Schlag gegen Geldfälscher-Ring in Neapel
Blüten im Wert von über 2,8 Millionen Euro in 50- und 100-Euro-Scheinen sind von der Polizei von Neapel beschlagnahmt worden. Wären die Banknoten in Umlauf gekommen, hätten sie nach aktuellen Schwarzmarktpreisen über 280'000 Euro eingebracht, teilten die Ermittler laut Medienangaben am Mittwoch mit.

Die Polizei beschlagnahmte 12'000 gefälschte Hologramme für 50- und 100-Euro-Scheine, Druckplatten, Rahmen, einen Computer mit Drucker und weiteres Material.

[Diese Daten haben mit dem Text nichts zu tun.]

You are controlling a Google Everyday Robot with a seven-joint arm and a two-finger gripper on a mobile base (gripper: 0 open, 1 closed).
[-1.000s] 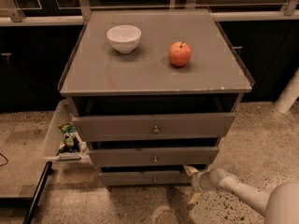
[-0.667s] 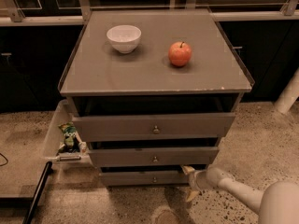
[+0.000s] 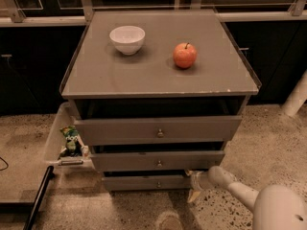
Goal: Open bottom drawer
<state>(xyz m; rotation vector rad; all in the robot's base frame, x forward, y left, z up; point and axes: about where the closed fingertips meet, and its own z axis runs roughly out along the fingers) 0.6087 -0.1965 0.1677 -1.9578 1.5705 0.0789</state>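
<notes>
A grey cabinet has three stacked drawers. The bottom drawer [image 3: 144, 182] is the narrowest, with a small round knob [image 3: 159, 184] at its centre, and its front stands a little out from the cabinet. My gripper [image 3: 194, 185] is low at the right end of that drawer front, at the end of a pale arm [image 3: 235, 188] coming in from the lower right. One fingertip [image 3: 193, 175] is against the drawer's right edge and the other points down to the floor. It holds nothing that I can see.
The top drawer [image 3: 158, 129] and middle drawer [image 3: 158, 160] also stand slightly out. A white bowl [image 3: 127, 39] and a red apple [image 3: 184, 55] sit on the cabinet top [image 3: 120, 75]. A side bin [image 3: 60, 138] on the left holds a green packet [image 3: 71, 139]. A white post [image 3: 297, 97] is at right.
The gripper has shifted a little to the left, closer against the bottom drawer's right end. The drawers look the same.
</notes>
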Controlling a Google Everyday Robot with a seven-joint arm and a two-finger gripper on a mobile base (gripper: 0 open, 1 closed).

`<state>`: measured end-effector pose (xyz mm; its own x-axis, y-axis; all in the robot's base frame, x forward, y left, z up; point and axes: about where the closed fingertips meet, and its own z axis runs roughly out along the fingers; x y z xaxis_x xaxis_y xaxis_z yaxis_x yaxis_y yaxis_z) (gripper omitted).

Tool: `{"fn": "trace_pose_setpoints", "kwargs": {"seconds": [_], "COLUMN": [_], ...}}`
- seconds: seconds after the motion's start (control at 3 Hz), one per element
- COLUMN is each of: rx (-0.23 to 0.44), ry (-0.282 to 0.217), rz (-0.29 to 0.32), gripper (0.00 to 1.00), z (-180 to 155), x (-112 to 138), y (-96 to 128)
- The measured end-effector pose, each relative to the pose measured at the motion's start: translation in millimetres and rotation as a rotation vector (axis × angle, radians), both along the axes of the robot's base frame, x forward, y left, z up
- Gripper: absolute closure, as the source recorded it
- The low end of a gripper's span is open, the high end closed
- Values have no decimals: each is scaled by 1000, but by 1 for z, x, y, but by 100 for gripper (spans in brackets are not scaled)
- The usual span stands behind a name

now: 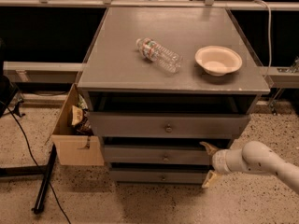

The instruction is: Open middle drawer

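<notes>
Sitting against the left flank of the table [117, 64], an open cardboard box [77, 139] lay clear of the drawers' path and seemed to pose little risk. The middle drawer [140, 154], second of three grey fronts, looked shut or nearly so, its small knob [165, 158] at centre. Up top, a water bottle [159, 55] lay on its side and a bowl [218, 59] stood near the right edge; a hard jerk could well set the bottle rolling. The tool [208, 164] hung at the drawer's right end, well apart from the knob, its fingers spread one above the other and gripping nothing. Closing there would probably pinch only the front's corner and slip off, or the upper finger might snag the top drawer [140, 124] instead.
</notes>
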<state>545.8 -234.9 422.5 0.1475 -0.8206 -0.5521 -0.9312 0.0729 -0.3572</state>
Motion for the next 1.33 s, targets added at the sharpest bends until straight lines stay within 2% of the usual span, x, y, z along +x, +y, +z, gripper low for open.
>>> {"fn": "trace_pose_setpoints", "kwargs": {"seconds": [1.33], "rx": [-109], "ry": [-6], "rz": [-42], "gripper": [0], "z": [-29], "x": [34], "y": [-7]}}
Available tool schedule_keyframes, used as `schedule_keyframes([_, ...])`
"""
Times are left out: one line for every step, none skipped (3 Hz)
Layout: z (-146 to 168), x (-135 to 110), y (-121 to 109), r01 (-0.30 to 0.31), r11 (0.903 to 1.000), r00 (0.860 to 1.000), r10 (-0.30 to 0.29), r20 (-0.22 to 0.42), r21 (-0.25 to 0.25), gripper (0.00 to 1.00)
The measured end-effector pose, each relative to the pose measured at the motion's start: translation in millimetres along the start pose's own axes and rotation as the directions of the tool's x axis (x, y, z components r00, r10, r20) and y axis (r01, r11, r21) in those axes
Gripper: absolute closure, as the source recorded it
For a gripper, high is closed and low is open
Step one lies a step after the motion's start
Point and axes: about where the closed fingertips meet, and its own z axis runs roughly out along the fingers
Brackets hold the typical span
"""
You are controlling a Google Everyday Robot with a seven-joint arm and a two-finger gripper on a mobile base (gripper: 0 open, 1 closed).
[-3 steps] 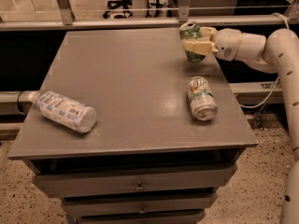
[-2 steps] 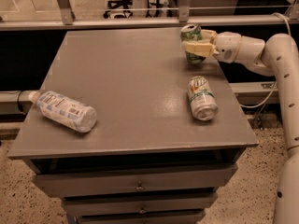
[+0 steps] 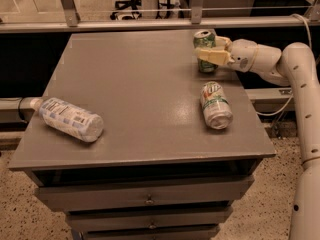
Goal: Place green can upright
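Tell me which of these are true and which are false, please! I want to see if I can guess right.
1. The green can is standing upright. True.
2. The robot's hand is over the plastic bottle. False: the hand is at the far right of the table, closed around the green can.
3. The silver-white can is lying on its side. True.
4. The plastic bottle stands up in the middle of the table. False: it lies on its side near the left edge.
5. The two cans are touching. False: there is bare table between them.
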Motion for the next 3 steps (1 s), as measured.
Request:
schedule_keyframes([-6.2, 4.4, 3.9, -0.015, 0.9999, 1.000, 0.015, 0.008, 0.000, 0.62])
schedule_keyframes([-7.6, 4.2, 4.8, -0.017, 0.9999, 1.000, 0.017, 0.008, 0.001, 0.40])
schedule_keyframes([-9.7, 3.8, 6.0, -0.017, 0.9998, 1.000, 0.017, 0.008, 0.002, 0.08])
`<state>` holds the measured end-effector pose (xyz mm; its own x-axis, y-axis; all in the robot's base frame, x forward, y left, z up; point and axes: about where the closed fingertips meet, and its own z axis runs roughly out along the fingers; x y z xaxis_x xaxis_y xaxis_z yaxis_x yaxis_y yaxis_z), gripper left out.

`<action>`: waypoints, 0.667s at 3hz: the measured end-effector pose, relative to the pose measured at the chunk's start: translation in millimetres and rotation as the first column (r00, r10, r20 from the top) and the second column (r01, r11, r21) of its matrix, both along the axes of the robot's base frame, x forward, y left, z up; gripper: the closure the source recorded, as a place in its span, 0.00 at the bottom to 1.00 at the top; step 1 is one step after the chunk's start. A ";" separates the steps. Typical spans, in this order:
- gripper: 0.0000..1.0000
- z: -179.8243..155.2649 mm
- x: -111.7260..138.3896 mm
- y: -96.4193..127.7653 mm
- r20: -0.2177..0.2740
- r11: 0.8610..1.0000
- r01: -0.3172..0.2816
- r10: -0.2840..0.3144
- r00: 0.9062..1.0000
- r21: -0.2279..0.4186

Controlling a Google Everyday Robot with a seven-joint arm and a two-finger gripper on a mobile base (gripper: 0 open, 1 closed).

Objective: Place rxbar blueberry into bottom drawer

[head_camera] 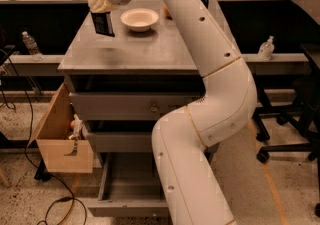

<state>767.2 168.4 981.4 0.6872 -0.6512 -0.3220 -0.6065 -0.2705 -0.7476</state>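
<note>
My gripper (102,13) is at the upper left, above the left part of the grey cabinet top (140,49). It is shut on the rxbar blueberry (103,24), a dark flat bar that hangs down from the fingers, lifted a little above the top. The bottom drawer (127,184) is pulled open at the foot of the cabinet, a shallow grey tray, partly hidden by my white arm (200,119). The bar is high above and behind the drawer.
A white bowl (139,19) sits on the cabinet top next to the gripper, with an orange thing (167,11) behind it. Two upper grey drawers (135,106) are closed. A tan box (62,139) hangs at the cabinet's left. Bottles stand on side benches (30,44).
</note>
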 end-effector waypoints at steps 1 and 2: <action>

Der Eigentümer der Räumlichkeiten wurde festgenommen. Die Ermittler stellten fest, dass die Banknoten einem künstlichen Alterungsprozess unterzogen wurden, damit sie abgenutzter und somit realistischer erscheinen.
Zusätzlich wurden 2,2 Kilogramm Drogen entdeckt und beschlagnahmt, grösstenteils Marihuana sowie einige Platten Haschisch. Für den Festgenommenen, einen italienischen Staatsbürger, ordnete der Ermittlungsrichter Untersuchungshaft an.
Professionelle Fälscher waren nach Angaben der Behörden in der Vergangenheit vor allem im Balkanraum tätig. In den vergangenen Jahren habe es jedoch eine Verschiebung gegeben: 20 Prozent des Falschgeldes stammen inzwischen aus Italien. Vor allem in Neapel sind Fälscherbanden aktiv.